▸ Instructions to follow
Write out, word for word, every line in the data below from the one containing "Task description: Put" to the one containing "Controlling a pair", both of them included.

▸ The input
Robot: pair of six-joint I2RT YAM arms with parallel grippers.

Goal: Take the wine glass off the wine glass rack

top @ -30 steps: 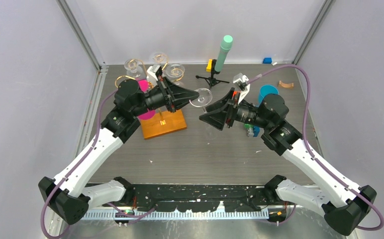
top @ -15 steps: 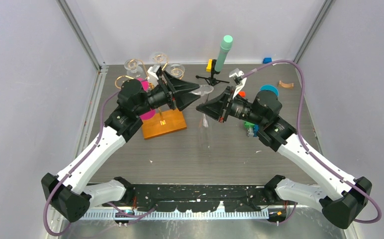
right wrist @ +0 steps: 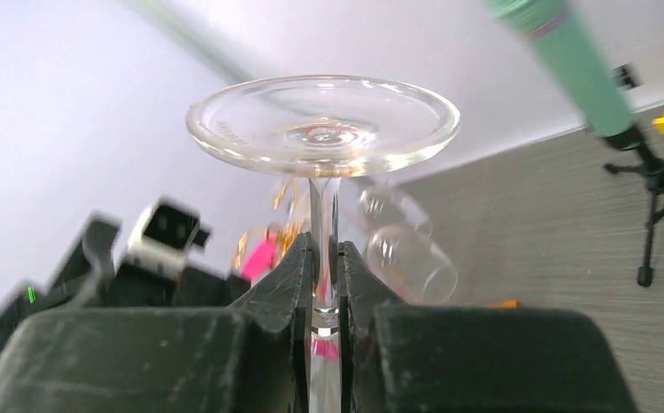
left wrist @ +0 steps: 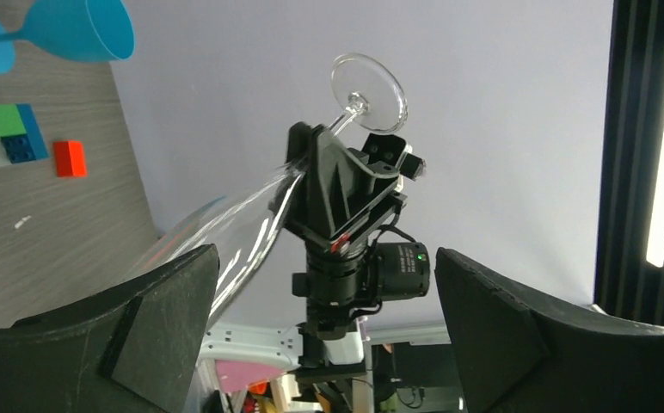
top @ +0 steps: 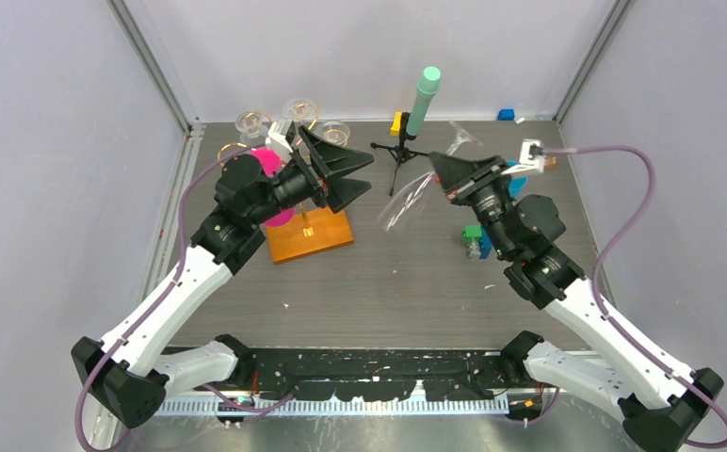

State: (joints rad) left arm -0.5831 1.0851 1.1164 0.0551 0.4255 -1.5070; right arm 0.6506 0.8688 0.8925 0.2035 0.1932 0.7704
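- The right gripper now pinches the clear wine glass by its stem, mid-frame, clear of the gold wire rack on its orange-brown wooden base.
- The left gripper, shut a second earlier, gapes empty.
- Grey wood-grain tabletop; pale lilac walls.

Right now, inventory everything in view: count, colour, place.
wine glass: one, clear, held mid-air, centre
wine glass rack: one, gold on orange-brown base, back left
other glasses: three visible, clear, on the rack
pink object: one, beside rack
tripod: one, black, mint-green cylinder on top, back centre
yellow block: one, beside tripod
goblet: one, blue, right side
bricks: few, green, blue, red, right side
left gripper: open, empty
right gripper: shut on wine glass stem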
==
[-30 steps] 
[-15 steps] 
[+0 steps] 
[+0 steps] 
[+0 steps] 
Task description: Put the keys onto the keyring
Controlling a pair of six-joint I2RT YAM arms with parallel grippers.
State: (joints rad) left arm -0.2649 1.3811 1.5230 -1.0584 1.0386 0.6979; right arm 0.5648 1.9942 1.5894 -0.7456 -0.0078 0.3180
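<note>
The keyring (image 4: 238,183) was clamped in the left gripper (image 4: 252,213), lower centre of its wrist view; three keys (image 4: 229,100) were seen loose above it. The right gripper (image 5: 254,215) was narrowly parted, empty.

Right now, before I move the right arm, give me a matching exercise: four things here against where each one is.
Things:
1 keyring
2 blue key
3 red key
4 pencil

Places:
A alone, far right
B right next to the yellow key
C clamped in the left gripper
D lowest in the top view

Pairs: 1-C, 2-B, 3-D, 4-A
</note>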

▸ Completed task
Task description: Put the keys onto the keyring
Controlling a pair of six-joint I2RT YAM arms with parallel grippers.

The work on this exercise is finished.